START PROVIDED MATERIAL

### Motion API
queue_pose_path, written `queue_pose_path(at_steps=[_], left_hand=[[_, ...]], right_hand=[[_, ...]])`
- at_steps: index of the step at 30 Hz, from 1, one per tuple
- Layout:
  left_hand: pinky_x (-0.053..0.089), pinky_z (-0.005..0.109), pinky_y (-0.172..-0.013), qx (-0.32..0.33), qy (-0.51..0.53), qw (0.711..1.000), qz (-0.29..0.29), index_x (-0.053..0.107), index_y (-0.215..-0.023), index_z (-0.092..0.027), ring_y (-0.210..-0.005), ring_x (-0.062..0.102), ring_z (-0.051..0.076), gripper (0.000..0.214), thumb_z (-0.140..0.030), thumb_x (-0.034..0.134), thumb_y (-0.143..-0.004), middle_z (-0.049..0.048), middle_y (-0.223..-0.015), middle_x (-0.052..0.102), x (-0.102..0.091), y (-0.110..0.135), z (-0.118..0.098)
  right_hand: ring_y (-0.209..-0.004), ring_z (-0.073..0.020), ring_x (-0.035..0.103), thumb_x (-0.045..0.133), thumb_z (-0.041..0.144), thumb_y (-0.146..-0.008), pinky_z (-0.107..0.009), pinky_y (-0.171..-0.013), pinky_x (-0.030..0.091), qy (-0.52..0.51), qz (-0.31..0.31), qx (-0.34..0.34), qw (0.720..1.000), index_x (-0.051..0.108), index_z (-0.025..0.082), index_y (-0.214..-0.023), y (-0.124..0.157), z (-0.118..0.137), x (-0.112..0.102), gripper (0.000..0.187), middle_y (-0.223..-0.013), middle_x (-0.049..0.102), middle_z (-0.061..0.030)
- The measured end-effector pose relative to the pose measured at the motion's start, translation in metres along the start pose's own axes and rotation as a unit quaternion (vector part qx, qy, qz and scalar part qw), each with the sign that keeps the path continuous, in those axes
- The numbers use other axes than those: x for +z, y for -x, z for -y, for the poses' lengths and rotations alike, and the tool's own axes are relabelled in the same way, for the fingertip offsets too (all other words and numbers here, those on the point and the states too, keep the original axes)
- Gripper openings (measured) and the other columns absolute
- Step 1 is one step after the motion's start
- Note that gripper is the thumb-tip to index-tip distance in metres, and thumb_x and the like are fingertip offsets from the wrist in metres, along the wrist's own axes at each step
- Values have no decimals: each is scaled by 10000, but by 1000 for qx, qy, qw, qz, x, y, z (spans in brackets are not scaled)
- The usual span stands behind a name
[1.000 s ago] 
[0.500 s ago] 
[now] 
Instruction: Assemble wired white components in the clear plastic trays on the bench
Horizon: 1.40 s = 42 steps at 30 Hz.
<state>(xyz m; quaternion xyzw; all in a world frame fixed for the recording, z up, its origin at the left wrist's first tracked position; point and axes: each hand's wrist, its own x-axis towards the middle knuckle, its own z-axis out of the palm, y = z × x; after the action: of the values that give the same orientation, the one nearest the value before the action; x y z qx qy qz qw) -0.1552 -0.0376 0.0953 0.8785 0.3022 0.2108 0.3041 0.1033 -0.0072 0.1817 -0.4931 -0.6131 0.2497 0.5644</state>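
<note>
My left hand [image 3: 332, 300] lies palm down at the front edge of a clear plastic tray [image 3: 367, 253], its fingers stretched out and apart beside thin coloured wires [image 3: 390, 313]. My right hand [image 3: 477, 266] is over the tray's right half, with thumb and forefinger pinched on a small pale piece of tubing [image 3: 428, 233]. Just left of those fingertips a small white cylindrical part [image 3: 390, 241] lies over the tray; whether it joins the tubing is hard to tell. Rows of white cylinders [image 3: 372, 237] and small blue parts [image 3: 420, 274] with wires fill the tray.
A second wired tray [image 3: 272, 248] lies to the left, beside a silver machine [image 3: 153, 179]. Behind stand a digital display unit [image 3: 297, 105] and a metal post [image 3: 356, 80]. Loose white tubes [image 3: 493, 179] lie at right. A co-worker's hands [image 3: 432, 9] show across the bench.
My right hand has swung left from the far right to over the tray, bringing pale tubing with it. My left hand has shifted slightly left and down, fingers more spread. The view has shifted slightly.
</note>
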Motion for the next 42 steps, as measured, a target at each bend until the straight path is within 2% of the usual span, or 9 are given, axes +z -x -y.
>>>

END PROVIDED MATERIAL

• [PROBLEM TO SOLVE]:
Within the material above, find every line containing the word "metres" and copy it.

• [COMPLETED EXERCISE]:
- The measured end-effector pose relative to the pose measured at the motion's start, translation in metres along the start pose's own axes and rotation as a unit quaternion (vector part qx, qy, qz and scalar part qw), each with the sign that keeps the path continuous, in those axes
- Note that gripper is the thumb-tip to index-tip distance in metres, and thumb_x and the like are fingertip offsets from the wrist in metres, along the wrist's own axes at each step

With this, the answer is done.